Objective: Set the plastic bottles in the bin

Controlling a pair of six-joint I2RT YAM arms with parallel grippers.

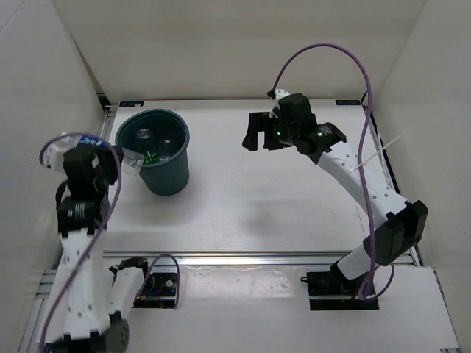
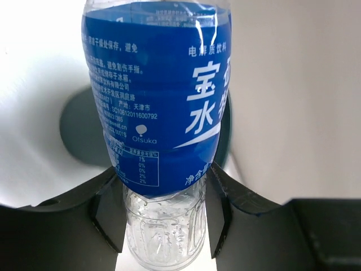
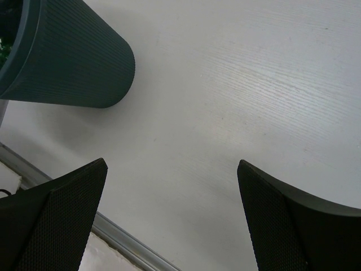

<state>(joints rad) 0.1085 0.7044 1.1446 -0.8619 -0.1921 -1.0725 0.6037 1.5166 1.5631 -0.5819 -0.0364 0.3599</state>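
- Two grippers shown: left gripper (image 2: 163,189) clamped on the blue-labelled bottle (image 2: 158,84), just left of the bin (image 1: 168,180).
- Right gripper (image 3: 172,169) spread wide, empty, above the table (image 3: 237,84).

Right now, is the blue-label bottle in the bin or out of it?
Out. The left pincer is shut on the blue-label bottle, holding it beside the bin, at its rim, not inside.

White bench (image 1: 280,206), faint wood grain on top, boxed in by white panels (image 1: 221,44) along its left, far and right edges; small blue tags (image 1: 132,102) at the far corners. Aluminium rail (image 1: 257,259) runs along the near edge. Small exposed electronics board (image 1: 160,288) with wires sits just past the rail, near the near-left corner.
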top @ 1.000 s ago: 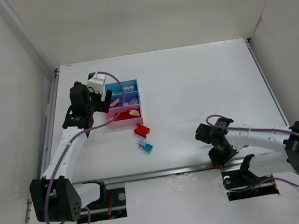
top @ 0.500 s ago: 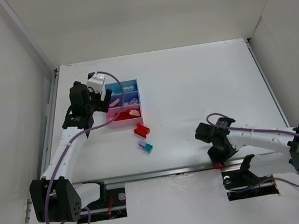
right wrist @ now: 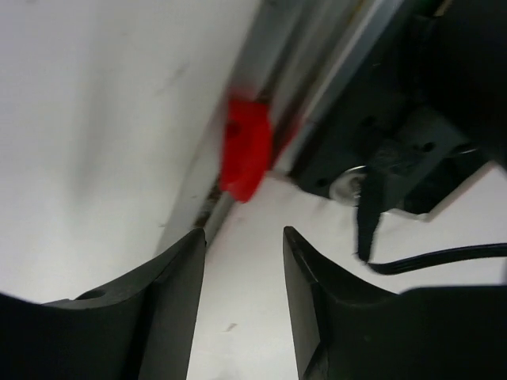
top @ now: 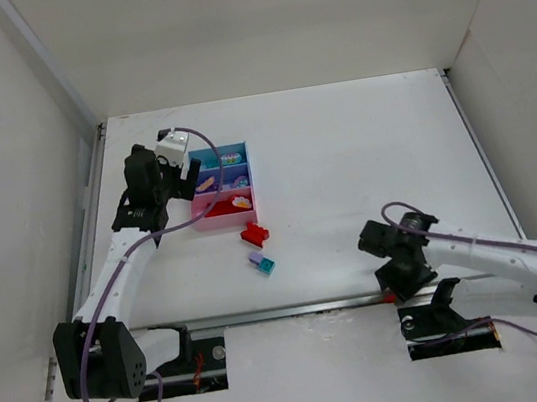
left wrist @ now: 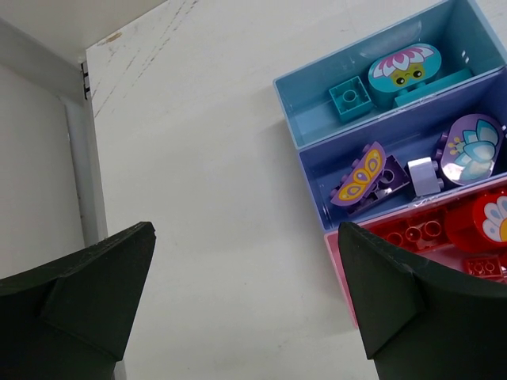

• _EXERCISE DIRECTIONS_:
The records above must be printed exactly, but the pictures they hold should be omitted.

• _TASK OUTPUT_:
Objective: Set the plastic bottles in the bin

Controlling a pair of six-joint I2RT YAM arms with parallel grippers.


<state>(joints rad) 0.1085 0.7044 1.1446 -0.8619 -0.1921 -1.0725 0.6037 1.5166 1.5631 -0.5819 -0.0364 0.3599</state>
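- Two grippers shown: left gripper (image 2: 163,189) clamped on the blue-labelled bottle (image 2: 158,84), just left of the bin (image 1: 168,180).
- Right gripper (image 3: 172,169) spread wide, empty, above the table (image 3: 237,84).

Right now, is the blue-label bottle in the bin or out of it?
Out. The left pincer is shut on the blue-label bottle, holding it beside the bin, at its rim, not inside.

White bench (image 1: 280,206), faint wood grain on top, boxed in by white panels (image 1: 221,44) along its left, far and right edges; small blue tags (image 1: 132,102) at the far corners. Aluminium rail (image 1: 257,259) runs along the near edge. Small exposed electronics board (image 1: 160,288) with wires sits just past the rail, near the near-left corner.
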top @ 1.000 s ago: 
top @ 0.500 s ago: 
right wrist @ now: 
top @ now: 
left wrist @ now: 

No further answer is needed.